Equally important was a shared belief in democracy as an ongoing, collective endeavor. One rooted in plurality, participation, and empowerment. Across diverse media and approaches, the selected artists reflect a vision of art as both ethically grounded and publicly resonant.
The Click: Did any themes emerge as you developed the collection?
Shore: Yes, several themes emerged organically through the process. One of the most prominent is the idea of history as something active and lived, rather than fixed or singular. Many of the works engage with layered histories and invite visitors to consider how those histories shape the present.
Another key theme is the power of community and collective action. This reflects the Obamas’ core belief in grassroots change and is echoed in works that emphasize collaboration, interdependence, and shared agency. There is also a strong focus on place, connecting through landscape, memory, and portraiture, bringing forward stories, perspectives, and forms of knowledge that have often been marginalized.
Together, these themes create a collection that encourages visitors to see themselves as participants in an ongoing democratic project.
The Click: When you are choosing or commissioning a piece, what tells you it will connect with people?
Shore: An important factor is whether the work creates space for reflection and dialogue. At the Obama Presidential Center, art is not meant to be passively consumed. The art should prompt questions, spark conversations, and encourage visitors to think about their own relationship to the themes being explored.
The Click: How did the site or architecture influence your choices?
Shore: The site and architecture were deeply influential. The Center’s design evokes the coming together of four hands, and embodies ideas of unity, collaboration, and shared purpose. The art program responds directly to those themes.
Because the campus extends across a 19.3-acre landscape that includes both built and natural environments, it was important to think about how art would function across different contexts: indoors and outdoors, in moments of gathering, and in spaces of quiet reflection. The integration of a playground, athletic center, teaching kitchen, auditorium, recording studios, and even a branch of Chicago’s public library also reinforced the idea that art should be encountered as part of everyday life.

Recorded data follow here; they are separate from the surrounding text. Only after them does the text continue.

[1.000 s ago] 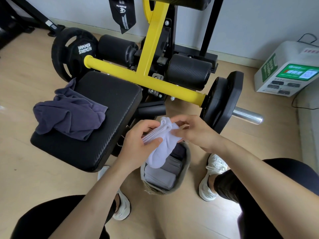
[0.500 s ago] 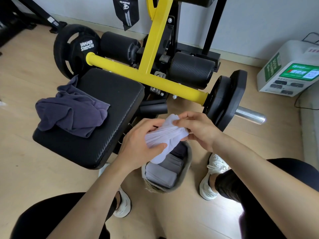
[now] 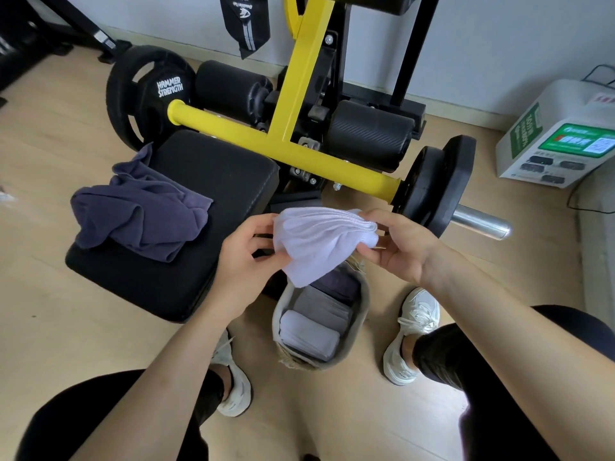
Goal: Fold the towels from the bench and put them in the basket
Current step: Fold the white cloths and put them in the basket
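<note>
Looking nearest first, I see the basket on the floor between my feet, with grey and white folded towels already stacked inside. Just above it, my left hand and right hand each pinch an end of the white towel, fingers closed on its bunched layers, a corner drooping toward the basket. I judge the fold is nearly finished; next I should square the edges and lower it into the gap. Farther left, the purple towel lies crumpled on the padded surface, not yet folded.
</note>
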Demonstrator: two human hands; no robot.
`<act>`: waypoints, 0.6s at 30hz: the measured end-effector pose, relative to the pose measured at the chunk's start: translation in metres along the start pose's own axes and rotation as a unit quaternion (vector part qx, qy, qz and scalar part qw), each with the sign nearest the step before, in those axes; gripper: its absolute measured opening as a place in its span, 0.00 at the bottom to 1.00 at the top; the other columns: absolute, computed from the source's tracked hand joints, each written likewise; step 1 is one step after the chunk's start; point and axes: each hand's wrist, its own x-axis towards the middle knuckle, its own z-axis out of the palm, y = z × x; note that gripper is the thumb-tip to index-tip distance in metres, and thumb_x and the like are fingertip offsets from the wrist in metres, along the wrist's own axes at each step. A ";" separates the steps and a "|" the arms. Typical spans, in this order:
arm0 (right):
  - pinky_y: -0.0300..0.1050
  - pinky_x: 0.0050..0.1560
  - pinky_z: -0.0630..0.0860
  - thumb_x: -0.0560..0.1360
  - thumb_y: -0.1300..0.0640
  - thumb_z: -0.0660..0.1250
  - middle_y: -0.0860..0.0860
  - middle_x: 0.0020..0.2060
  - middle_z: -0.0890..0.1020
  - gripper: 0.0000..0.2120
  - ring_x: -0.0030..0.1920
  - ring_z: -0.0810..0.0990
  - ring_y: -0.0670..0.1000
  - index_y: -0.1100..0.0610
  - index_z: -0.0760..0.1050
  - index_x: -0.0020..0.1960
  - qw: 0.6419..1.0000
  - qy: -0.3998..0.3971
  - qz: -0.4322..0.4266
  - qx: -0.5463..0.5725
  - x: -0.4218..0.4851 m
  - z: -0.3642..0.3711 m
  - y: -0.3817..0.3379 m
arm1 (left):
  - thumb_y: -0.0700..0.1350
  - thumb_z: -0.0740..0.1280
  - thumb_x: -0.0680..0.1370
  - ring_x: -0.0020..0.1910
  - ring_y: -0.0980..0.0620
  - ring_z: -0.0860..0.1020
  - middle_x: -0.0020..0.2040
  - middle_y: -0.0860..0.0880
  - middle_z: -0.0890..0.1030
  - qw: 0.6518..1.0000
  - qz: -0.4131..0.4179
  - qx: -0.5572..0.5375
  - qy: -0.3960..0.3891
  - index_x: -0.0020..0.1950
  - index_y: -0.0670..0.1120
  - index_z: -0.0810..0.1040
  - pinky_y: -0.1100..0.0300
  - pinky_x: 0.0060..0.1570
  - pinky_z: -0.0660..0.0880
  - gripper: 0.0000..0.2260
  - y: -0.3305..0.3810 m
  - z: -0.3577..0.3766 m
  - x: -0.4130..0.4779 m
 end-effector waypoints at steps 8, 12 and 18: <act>0.43 0.39 0.84 0.76 0.61 0.69 0.54 0.37 0.85 0.03 0.40 0.82 0.51 0.59 0.81 0.47 1.000 -0.025 -0.010 0.012 0.003 -0.001 0.000 | 0.30 0.67 0.77 0.56 0.48 0.84 0.54 0.47 0.87 0.999 0.005 -0.050 0.007 0.57 0.47 0.83 0.54 0.56 0.81 0.16 0.003 -0.005 0.001; 0.46 0.44 0.84 0.76 0.62 0.69 0.54 0.43 0.83 0.06 0.43 0.83 0.51 0.59 0.79 0.52 0.994 -0.073 -0.064 -0.047 0.003 -0.001 0.002 | 0.43 0.61 0.79 0.62 0.47 0.82 0.62 0.46 0.84 0.976 -0.103 -0.190 -0.021 0.46 0.43 0.82 0.51 0.58 0.78 0.11 0.005 -0.008 0.006; 0.45 0.38 0.83 0.76 0.66 0.68 0.50 0.39 0.83 0.07 0.39 0.83 0.50 0.57 0.77 0.52 0.973 -0.148 -0.137 -0.109 -0.004 0.003 0.006 | 0.54 0.74 0.76 0.45 0.53 0.80 0.45 0.52 0.83 0.989 -0.113 -0.064 -0.073 0.51 0.45 0.80 0.58 0.44 0.73 0.14 0.004 -0.004 0.003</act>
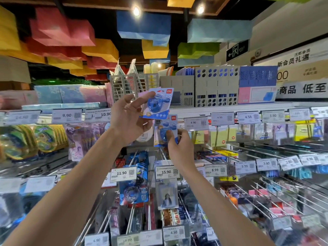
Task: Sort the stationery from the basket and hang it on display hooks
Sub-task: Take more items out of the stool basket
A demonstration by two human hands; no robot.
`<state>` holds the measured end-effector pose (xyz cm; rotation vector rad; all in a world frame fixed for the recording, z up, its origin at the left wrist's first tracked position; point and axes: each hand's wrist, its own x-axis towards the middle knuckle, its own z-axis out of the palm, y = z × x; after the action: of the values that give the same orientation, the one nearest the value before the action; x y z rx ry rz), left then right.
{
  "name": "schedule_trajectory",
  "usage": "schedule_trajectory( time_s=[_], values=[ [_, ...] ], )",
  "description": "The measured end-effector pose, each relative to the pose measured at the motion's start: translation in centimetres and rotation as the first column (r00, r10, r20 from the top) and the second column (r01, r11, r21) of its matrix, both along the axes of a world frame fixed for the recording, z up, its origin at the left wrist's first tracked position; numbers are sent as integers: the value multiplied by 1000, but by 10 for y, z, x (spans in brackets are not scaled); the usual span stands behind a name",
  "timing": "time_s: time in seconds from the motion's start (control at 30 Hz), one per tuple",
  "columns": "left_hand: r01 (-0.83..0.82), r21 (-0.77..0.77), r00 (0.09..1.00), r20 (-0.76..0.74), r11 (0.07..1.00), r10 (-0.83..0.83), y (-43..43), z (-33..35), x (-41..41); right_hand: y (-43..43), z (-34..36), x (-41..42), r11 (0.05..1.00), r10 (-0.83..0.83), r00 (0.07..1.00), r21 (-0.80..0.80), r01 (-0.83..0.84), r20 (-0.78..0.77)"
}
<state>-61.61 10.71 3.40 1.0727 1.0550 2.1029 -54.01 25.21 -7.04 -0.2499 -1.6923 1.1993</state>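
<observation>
Head view: the left hand (129,119) was raised before the display, thumb and fingertips pinching the left edge of the upper blister pack (157,103), a blue card that stood tilted to the right of the palm. Just beneath it, the right hand (179,144) gripped the lower blister pack (165,132), thumb pressed on its front, the card rising above the knuckles under the shelf edge (195,110). Whether that card hung on a hook could not be told.
</observation>
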Motion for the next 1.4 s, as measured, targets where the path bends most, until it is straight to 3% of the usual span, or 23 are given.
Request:
schedule_trajectory(
  time_s=[0.1, 0.23, 0.4, 0.5, 0.6, 0.73, 0.9, 1.07, 1.13, 1.2, 1.3, 1.4],
  values=[
    [-3, -19, 1000, -18, 1000, 2, 0, -1, -2, -6, -2, -6, 997, -39, 997, -70, 43, 59],
    [9, -26, 1000, -21, 1000, -9, -2, -1, -3, -6, -2, -10, 990, -3, 1000, -140, 3, 4],
    [37, -7, 999, 9, 999, -37, -4, 1, -5, -3, -16, 0, 999, 46, 987, 16, -45, -151],
    [22, -14, 1000, 7, 1000, -22, -3, 1, -3, -4, -10, 3, 994, 106, 979, 29, -103, -173],
    [21, -19, 1000, 14, 1000, -21, -4, 2, -2, -4, 2, -3, 986, 131, 978, -85, -146, -163],
    [16, -17, 1000, 4, 1000, -16, -5, 3, -3, -4, -1, -24, 974, 7, 993, -225, -34, -119],
    [9, -16, 1000, -2, 1000, -9, -3, 0, -4, 9, 5, -39, 870, 16, 998, -491, -47, -66],
    [-44, -52, 996, -78, 998, 40, -3, 1, 0, 13, 17, -27, 746, 288, 948, -653, -133, 136],
    [-89, -67, 987, -138, 994, 79, -4, 1, -3, 8, 14, -15, 782, 346, 896, -614, -111, 279],
    [-135, -78, 973, -198, 988, 118, -2, 0, -5, 2, 12, -6, 838, 331, 896, -528, -136, 294],
    [-140, -83, 964, -241, 987, 116, -1, -3, -5, -15, 21, 9, 892, 306, 952, -345, -293, -17],
    [-147, -88, 947, -301, 985, 114, 1, -6, -8, -23, 39, 19, 960, 222, 960, -135, -246, -170]
  ],
)
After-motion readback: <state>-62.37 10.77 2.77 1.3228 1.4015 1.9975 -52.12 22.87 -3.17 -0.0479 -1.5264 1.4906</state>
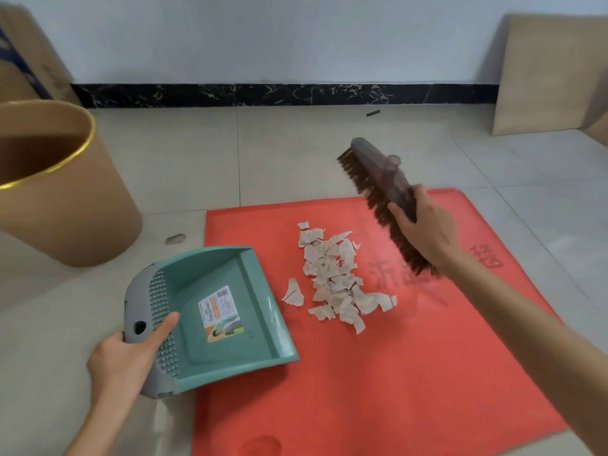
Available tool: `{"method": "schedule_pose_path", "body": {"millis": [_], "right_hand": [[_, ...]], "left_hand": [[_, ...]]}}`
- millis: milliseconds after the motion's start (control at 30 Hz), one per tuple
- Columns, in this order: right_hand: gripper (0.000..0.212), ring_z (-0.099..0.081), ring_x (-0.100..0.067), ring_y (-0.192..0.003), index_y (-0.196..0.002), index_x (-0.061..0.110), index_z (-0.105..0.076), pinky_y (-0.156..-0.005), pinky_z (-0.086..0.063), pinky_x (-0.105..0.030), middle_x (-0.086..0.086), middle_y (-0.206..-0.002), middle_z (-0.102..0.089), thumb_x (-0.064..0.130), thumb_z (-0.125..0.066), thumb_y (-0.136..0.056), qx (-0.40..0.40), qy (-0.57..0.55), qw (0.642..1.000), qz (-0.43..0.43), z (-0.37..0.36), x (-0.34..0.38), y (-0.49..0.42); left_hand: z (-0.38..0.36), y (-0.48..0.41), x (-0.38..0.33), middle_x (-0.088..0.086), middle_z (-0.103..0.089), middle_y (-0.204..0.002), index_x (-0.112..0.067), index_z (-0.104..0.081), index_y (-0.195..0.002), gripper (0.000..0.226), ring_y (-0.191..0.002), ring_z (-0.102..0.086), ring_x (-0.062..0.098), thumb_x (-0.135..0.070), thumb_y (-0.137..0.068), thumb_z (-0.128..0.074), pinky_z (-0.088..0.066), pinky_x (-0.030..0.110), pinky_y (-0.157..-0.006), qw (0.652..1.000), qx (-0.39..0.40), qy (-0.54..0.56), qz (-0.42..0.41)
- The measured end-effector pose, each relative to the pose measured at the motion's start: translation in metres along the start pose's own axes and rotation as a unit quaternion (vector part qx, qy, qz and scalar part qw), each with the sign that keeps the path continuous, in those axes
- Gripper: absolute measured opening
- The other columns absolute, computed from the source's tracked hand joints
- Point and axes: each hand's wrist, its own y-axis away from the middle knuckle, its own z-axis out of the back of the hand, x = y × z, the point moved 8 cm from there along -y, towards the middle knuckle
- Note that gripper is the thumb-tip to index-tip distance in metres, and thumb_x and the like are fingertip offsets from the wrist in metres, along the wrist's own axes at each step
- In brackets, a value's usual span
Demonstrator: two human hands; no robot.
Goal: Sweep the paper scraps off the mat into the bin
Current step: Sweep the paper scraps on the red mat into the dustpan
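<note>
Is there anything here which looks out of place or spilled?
Yes. Torn paper scraps lie spilled in a heap on the red mat. One small stray piece lies off the mat, on the floor between the mat and the bin.

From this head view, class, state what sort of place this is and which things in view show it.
Likely a plain indoor room, perhaps a home or storeroom: a tiled floor, a white wall with dark marble-patterned skirting, and a cardboard box by the wall.
</note>
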Motion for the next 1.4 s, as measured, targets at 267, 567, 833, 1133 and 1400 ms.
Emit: {"method": "schedule_pose_path", "body": {"millis": [267, 567, 833, 1133, 1400], "right_hand": [[0.039, -0.051, -0.031, -0.111, -0.132, 0.019, -0.052, -0.106, -0.029, -0.053, -0.010, -0.120, -0.056, 0.020, -0.060, -0.094, 0.115, 0.080, 0.981, 0.132, -0.133, 0.053, -0.080], [0.034, -0.053, -0.025, -0.090, -0.117, 0.013, -0.060, -0.095, -0.038, -0.052, -0.001, -0.100, -0.056, 0.003, -0.065, -0.085, 0.218, -0.006, 0.954, 0.207, -0.136, 0.010, -0.027], [0.055, -0.042, -0.010, -0.090, -0.116, 0.023, -0.051, -0.083, -0.045, -0.055, -0.008, -0.099, -0.060, -0.009, -0.045, -0.071, 0.141, -0.042, 0.959, 0.240, -0.070, -0.027, 0.021], [0.032, -0.059, -0.033, -0.087, -0.113, 0.007, -0.063, -0.081, -0.047, -0.053, -0.014, -0.096, -0.065, 0.012, -0.064, -0.081, 0.090, -0.076, 0.961, 0.249, -0.049, 0.073, -0.017], [0.027, -0.043, -0.004, -0.057, -0.085, 0.011, -0.049, -0.051, -0.037, -0.014, 0.005, -0.068, -0.049, 0.030, -0.069, -0.087, 0.118, -0.288, 0.947, -0.074, -0.094, 0.104, 0.094]], "left_hand": [[0.015, -0.015, 0.017, 0.015, -0.059, -0.071, 0.002, -0.057, -0.067, 0.066, -0.078, -0.056, 0.037, -0.059, -0.064, -0.079, -0.049, 0.044, -0.076, 0.999, -0.017, -0.009, 0.039], [0.023, -0.012, 0.025, 0.012, -0.063, -0.070, -0.002, -0.063, -0.068, 0.065, -0.077, -0.060, 0.037, -0.063, -0.059, -0.083, -0.053, 0.046, -0.076, 0.999, -0.005, -0.014, 0.047], [0.017, 0.000, 0.011, 0.016, -0.068, -0.070, -0.001, -0.068, -0.069, 0.059, -0.073, -0.061, 0.034, -0.058, -0.061, -0.081, -0.051, 0.043, -0.068, 1.000, 0.026, -0.010, 0.009], [0.036, 0.002, 0.021, 0.015, -0.066, -0.068, -0.001, -0.064, -0.066, 0.068, -0.072, -0.063, 0.035, -0.066, -0.056, -0.083, -0.056, 0.049, -0.070, 0.999, -0.027, -0.022, 0.024], [0.040, 0.006, 0.030, 0.016, -0.064, -0.067, 0.002, -0.062, -0.066, 0.061, -0.071, -0.060, 0.035, -0.057, -0.069, -0.078, -0.043, 0.035, -0.054, 0.999, -0.020, -0.025, 0.009]]}}
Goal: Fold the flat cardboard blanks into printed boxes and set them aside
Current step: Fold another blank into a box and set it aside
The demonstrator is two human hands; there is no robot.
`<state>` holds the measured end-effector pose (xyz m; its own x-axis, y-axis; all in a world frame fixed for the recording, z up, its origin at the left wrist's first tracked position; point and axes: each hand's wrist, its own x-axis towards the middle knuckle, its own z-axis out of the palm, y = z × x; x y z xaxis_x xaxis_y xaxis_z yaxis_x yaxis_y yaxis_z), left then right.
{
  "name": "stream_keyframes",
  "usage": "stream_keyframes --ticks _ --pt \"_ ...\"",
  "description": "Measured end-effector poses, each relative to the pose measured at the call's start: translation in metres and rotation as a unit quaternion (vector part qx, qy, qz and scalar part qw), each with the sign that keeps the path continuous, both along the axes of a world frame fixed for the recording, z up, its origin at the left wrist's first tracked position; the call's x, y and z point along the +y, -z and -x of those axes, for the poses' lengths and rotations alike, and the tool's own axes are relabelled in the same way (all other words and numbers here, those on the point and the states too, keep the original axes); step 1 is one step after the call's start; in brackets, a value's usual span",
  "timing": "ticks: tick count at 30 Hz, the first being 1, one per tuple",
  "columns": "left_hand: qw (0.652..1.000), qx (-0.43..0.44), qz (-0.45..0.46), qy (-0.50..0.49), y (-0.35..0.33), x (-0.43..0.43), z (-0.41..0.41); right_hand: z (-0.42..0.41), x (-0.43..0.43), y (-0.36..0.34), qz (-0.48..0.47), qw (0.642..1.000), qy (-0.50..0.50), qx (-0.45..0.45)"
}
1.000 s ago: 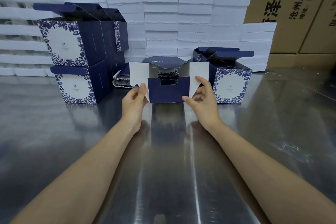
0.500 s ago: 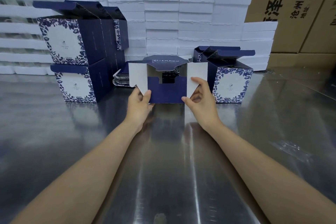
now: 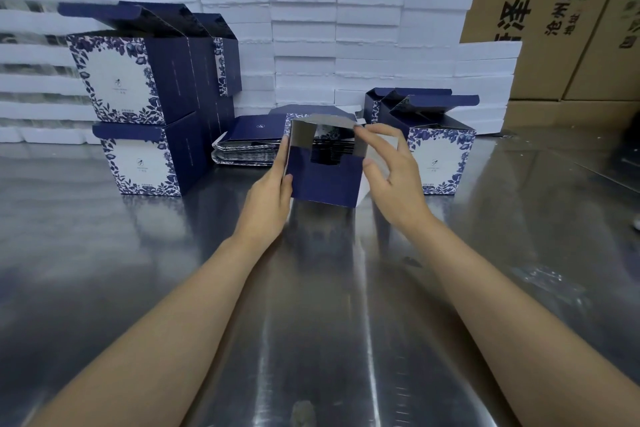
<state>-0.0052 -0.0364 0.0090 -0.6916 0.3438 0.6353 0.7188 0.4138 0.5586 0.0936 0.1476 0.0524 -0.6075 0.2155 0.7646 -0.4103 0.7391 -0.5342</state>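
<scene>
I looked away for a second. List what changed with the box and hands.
The two white side flaps of the half-folded box have swung inward. The left hand grips its left edge; the right hand shifted up to the top right corner. The finished boxes and flat blanks stayed put.

Right hand (image 3: 388, 173) is motion-blurred; fingertip contact with the half-folded box (image 3: 325, 177) can't be resolved. Its palm covers the box's right side flap. Left hand (image 3: 273, 194) hides the box's left edge. Box blocks the right part of the flat blank stack (image 3: 249, 149) behind it; blank count unreadable. Small print and logo on the folded boxes at left (image 3: 138, 135) too small to read. Folded boxes at right (image 3: 436, 146): lower left corner of the front one is behind the right hand, rear ones mostly hidden. Brown cartons (image 3: 554, 17) cut off by top and right edges, lettering partial. White foam slabs (image 3: 41, 55) at far left blurred, cropped by the frame. Both forearms run out of the bottom edge.
</scene>
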Motion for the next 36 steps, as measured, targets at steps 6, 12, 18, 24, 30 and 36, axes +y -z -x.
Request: stream_keyframes --ticks 6,12,18,24,30,36 --pt "0.993 -0.023 0.023 0.112 -0.004 -0.005 -0.004 -0.012 0.004 -0.018 0.084 0.99 -0.107 -0.027" --pt "0.994 0.018 0.044 0.095 -0.003 -0.008 0.0 -0.018 0.009 -0.023 0.134 0.972 -0.173 -0.081" --pt "0.987 0.13 0.078 0.06 -0.006 -0.003 -0.008 -0.022 -0.001 -0.026 -0.211 0.974 0.068 -0.044" --pt "0.982 0.149 0.116 0.001 -0.007 -0.005 -0.009 -0.024 0.0 -0.026 -0.075 0.995 -0.063 -0.032" --pt "0.977 0.161 0.139 -0.009 -0.008 -0.005 -0.011 -0.02 0.002 -0.023 0.038 0.995 -0.084 -0.024" --pt "0.977 0.168 0.13 -0.005 -0.008 0.001 -0.015 -0.011 0.012 -0.009 -0.177 0.978 0.112 0.02"
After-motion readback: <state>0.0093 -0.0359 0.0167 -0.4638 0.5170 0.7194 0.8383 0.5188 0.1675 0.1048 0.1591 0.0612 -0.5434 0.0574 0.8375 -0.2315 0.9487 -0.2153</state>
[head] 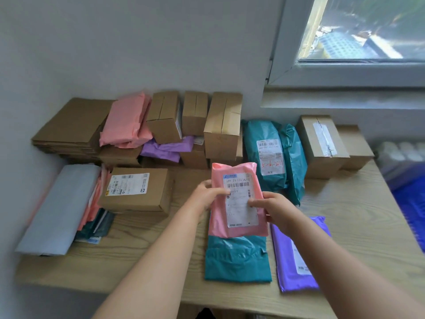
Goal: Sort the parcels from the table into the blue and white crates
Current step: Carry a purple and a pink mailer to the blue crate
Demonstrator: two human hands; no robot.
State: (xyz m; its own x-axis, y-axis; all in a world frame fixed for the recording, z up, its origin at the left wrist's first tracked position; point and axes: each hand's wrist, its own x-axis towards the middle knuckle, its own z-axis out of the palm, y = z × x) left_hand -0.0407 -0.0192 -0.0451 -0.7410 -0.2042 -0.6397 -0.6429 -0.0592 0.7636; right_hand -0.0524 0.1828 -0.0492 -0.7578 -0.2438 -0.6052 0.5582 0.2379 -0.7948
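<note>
One pink mailer (pixel 239 203), judged light, soft and slippery, is pinched at its side edges by left hand (pixel 207 196) and right hand (pixel 271 208).

I'm reading "501 E9 114 (A29)" above a barcode on the white label (pixel 241 203) of the pink parcel (pixel 230 229). Behind it, the teal parcel (pixel 255 132) is showing a printed "042-042" and red handwriting starting "5-6".

We face a pale grey wall (pixel 115 42) that meets a window (pixel 368 28) on our right, with daylight coming through it. Below it runs a grey sill (pixel 345 104). A light wooden desk (pixel 138 256) fills the corner.
</note>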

This led to an emphasis on site-specific responding to the whole campus, and also to the surrounding community on Chicago’s South Side. In this way, the art is not separate from the site. It is embedded within it, helping to shape how visitors move through and experience the Center as a whole. This led to two site-responsive works that successfully foreground each artist’s vision while also transforming the space into an immersive experience for viewers.
Additionally, there were two key locations that were not obvious sites for art, but that I saw as critical for art commissions. One was the window wall on the north face of the Museum tower; the other was the soaring, angled, and complex atrium ceiling on the top level of the museum — referred to as the skyroom and understood to be the apex of the museum experience.
Ultimately, these efforts culminated in the commissioning of Julie Mehretu’s first work in glass, Uprising of the Sun, and Idris Khan’s Sky of Hope, an immersive installation composed of stamped fragments of President Obama’s speech for the 50th Anniversary of the March on Selma (“Bloody Sunday”) cascading and reverberating down the apex of the museum tower.
The Click: What kind of experience do you hope visitors have when they encounter the art?
Shore: The hope is that each encounter with the art leaves visitors feeling inspired and empowered to recognize their own capacity to make a meaningful difference in their lives and in their communities.
This interview has been edited for clarity and length.